Acórdão - PODER JUDICIÁRIO Tribunal Regional Federal da 3ª Região 4ª Turma APELAÇÃO CÍVEL (198) Nº 0007651-77.2012.4.03.6100 RELATOR: Gab. 13 - DES. FED. MONICA NOBRE
Trata-se de embargos de declaração opostos pelo CONSELHO REGIONAL DE FARMÁCIA DO ESTADO DE SÃO PAULO em face do v. acórdão que, por maioria, deu provimento à apelação do MUNICÍPIO DE JANDIRA. Em suas razões, alega, em síntese, omissão no v. acórdão embargado quanto à legislação aplicável às farmácias hospitalares, como seria o caso das unidades mantidas pelo ora embargado.
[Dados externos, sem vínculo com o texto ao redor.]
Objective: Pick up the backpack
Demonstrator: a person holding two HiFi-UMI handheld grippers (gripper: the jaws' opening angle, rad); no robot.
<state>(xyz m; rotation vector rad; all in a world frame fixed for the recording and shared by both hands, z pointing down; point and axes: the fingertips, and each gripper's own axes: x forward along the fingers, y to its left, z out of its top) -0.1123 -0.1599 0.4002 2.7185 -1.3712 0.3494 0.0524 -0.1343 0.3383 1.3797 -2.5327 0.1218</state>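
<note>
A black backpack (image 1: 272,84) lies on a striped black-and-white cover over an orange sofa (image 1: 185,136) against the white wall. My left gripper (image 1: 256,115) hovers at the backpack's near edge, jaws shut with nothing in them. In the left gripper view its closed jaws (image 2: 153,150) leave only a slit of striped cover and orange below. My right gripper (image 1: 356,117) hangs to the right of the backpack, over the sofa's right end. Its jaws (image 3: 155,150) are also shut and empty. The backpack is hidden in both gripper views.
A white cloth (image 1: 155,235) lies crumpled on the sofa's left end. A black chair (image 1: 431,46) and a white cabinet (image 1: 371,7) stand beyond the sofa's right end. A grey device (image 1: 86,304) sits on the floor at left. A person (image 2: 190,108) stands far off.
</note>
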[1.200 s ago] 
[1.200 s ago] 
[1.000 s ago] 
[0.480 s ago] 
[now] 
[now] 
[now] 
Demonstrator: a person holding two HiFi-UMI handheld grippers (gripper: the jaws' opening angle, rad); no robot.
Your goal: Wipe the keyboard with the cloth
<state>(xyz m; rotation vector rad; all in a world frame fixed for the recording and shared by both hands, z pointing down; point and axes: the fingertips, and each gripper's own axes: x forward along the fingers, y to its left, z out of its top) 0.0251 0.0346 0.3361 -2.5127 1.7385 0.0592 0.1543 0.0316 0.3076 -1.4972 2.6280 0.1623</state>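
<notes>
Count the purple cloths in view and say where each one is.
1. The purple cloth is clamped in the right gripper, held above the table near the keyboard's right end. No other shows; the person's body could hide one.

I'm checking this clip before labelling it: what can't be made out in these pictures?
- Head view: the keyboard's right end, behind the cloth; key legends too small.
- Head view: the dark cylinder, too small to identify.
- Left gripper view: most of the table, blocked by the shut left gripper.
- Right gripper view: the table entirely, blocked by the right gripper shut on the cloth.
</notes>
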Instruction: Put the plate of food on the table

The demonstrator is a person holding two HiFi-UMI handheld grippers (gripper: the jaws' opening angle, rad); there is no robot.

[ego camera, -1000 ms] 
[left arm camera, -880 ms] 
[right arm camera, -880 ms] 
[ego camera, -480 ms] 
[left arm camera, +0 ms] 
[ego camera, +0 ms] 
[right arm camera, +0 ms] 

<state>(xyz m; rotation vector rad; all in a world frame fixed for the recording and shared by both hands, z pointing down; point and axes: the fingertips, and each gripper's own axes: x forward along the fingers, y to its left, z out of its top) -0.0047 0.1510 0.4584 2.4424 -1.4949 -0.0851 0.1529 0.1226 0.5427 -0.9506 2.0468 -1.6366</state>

Aduz, ainda, omissão quanto à obrigatoriedade de assistência farmacêutica na farmácia privativa hospitalar que dispensa medicamentos controlados, nos termos da Portaria do Ministério da Saúde nº 344/98. Não apresentada resposta aos embargos. É o relatório. PODER JUDICIÁRIO Tribunal Regional Federal da 3ª Região 4ª Turma APELAÇÃO CÍVEL (198) Nº 0007651-77.2012.4.03.6100 RELATOR: Gab. 13 - DES. FED. MONICA NOBRE
Ante o exposto, rejeito os embargos de declaração, consoante fundamentação. É o voto. E M E N T A PROCESSO CIVIL. EMBARGOS DE DECLARAÇÃO. ART. 1.022, CPC. OMISSÃO. VÍCIO INEXISTENTE. REDISCUSSÃO DA MATÉRIA. CARÁTER INFRINGENTE. IMPOSSIBILIDADE. REJEITADOS. - Os embargos de declaração, a teor do disposto no art. 1.022 do CPC, somente têm cabimento nos casos de obscuridade ou contradição (inc. I), de omissão (inc. II) e de erro material (inc. III). - Vício algum se verifica na espécie. - Os argumentos do embargante denotam mero inconformismo e intuito de rediscutir a controvérsia, não se prestando os aclaratórios a esse fim. - Desconstituir os fundamentos do acórdão embargado implicaria, in casu, em inevitável reexame da matéria, incompatível com a natureza dos embargos declaratórios. - Embargos de declaração rejeitados. ACÓRDÃO Vistos e relatados estes autos em que são partes as acima indicadas, a Quarta Turma, à unanimidade, decidiu rejeitar os embargos de declaração, nos termos do voto da Des. Fed. MÔNICA NOBRE (Relatora), com quem votaram o Des. Fed. MARCELO SARAIVA, o Des. Fed. ANDRÉ NABARRETE, a Des. Fed. MARLI FERREIRA e o Juiz Fed. Convocado SILVA NETO. A Des. Fed. MARLI FERREIRA votou na forma do art. 942 do CPC. O Juiz Fed. Conv. SILVA NETO (6.ª Turma) votou na forma dos artigos 53 e 260, §1.ºdo RITRF3., nos termos do relatório e voto que ficam fazendo parte integrante do presente julgado.